Why no one cares about Sammy Sosa
Posted by: Richie Rich in Home Run of the Day, Milestone Home Runs, Steroids
Sammy Sosa hit his eleventh Home Run of the season tonight.
It was also his 599th career Home Run. He’s about to become only the fifth Major League player in history to hit 600 freaking Home Runs.
The Fanhouse raises a question … where is the fanfare?
However impressive 600 Home Runs might be, it’s small potatoes compared to the biggest Home Run chase of them all … and that’s happening every time Barry Bonds strides to the dish in his quest to surpass Hank Aaron’s 755 Home Runs. The controversy surrounding Bonds doesn’t help Sosa’s cause in redirecting the TV cameras which chronicle Bonds every scratch at the plate.
So Sosa is a victim of timing and scale. But he’s also a victim of his own actions - which have alienated him from baseball fans.
For years in Chicago, Sosa put the “ME” in Sammy. And even though Cub fans ate up his Home Runs like hot dogs … his act was wearing thin after the team couldn’t consistently put together a winner despite his crazy 5-year Home Run spree.
Have I mentioned the corked bat incident in 2003 yet? Any credibility Sosa might have had to keep his name from being labelled an alleged steroid user went out the window right there. If he’s cheated in one facet of the game; what would stop him from cheating another way?

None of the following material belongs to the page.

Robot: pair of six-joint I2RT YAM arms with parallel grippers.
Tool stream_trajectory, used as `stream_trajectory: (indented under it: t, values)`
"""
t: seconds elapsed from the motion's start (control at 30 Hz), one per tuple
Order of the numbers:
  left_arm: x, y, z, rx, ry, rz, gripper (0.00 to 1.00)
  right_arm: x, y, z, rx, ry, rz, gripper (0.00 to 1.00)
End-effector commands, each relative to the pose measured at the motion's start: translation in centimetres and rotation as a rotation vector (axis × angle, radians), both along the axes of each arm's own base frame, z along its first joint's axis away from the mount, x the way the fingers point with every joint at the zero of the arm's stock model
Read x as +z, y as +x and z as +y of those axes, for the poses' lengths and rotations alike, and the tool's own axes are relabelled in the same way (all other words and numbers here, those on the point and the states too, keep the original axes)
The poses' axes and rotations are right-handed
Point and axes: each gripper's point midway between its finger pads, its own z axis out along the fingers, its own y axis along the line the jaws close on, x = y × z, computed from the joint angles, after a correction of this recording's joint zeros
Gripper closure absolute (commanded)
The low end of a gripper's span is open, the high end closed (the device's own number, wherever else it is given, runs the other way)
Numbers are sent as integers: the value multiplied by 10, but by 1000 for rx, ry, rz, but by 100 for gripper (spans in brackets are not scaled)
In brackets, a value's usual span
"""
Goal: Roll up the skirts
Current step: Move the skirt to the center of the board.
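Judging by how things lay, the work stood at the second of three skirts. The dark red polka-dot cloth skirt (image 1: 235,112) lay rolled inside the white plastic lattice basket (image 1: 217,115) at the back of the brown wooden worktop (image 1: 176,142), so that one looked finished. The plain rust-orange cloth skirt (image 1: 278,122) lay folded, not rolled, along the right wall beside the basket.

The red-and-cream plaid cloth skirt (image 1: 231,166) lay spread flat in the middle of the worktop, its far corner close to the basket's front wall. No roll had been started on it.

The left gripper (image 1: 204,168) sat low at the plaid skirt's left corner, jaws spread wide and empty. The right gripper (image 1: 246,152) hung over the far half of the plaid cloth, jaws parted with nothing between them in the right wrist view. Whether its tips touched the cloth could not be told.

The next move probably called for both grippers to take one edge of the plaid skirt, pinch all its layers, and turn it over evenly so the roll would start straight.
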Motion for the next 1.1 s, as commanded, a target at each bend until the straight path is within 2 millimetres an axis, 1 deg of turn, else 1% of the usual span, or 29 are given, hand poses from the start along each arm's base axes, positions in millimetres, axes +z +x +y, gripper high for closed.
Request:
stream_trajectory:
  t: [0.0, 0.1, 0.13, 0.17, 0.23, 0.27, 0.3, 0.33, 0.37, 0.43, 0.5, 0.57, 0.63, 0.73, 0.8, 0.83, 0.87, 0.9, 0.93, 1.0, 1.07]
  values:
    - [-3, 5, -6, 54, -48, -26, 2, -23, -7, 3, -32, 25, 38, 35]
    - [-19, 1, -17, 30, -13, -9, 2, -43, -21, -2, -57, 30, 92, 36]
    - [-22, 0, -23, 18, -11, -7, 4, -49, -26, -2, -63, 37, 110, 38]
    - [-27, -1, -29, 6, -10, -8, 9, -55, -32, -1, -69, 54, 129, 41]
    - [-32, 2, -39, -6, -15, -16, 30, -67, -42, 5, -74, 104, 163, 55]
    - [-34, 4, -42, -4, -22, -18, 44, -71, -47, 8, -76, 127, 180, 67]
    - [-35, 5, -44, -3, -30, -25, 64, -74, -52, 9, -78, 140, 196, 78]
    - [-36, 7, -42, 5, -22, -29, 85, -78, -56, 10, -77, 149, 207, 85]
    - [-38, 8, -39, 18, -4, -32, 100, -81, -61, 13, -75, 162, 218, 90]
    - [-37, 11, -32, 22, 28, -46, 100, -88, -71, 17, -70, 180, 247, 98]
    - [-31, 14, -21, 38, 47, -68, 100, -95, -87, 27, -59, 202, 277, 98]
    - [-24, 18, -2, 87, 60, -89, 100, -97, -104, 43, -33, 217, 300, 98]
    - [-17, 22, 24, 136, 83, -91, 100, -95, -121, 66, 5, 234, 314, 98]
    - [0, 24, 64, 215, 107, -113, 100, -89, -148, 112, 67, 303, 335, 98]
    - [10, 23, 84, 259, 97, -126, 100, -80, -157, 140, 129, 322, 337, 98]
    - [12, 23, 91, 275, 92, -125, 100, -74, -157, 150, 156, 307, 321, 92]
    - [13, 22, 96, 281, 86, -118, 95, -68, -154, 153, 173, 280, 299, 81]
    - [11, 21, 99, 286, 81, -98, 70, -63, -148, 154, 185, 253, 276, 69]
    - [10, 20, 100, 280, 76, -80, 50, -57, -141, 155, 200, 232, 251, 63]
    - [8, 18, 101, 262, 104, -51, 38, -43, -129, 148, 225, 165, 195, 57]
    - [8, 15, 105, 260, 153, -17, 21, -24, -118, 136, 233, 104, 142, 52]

Then Sosa was forced to leave Chicago with his image in shambles after bailing on the Cubs on the last day of the disastrous 2004 season. In a typical Cub move, management destroyed Sosa’s image (and trade value) by releasing the video of Sosa leaving the ballpark early.
And in early 2005, before a Congressional hearing into steroid use in Baseball … Sosa forgot how to speak the English language that he had mastered while in Chicago. There’s a million interviews to prove it.
And then, Sosa spent all of 2006 away from Baseball after a lousy season in Baltimore - which made most people think he was no longer a going concern …
… only to resurface with the Texas Rangers - who are the worst team in baseball this season (yes, even worse than the Nationals) with even worse national TV exposure. Since no one outside of Texas cares about the Rangers … no one sees much of anything about Sosa on a regular basis.
If the fans cared, there would still be spotlights for Sammy Sosa. But through his own actions, he’s alienated himself from the fans, which has made covering his career less of a priority for ESPN and the rest of the baseball media.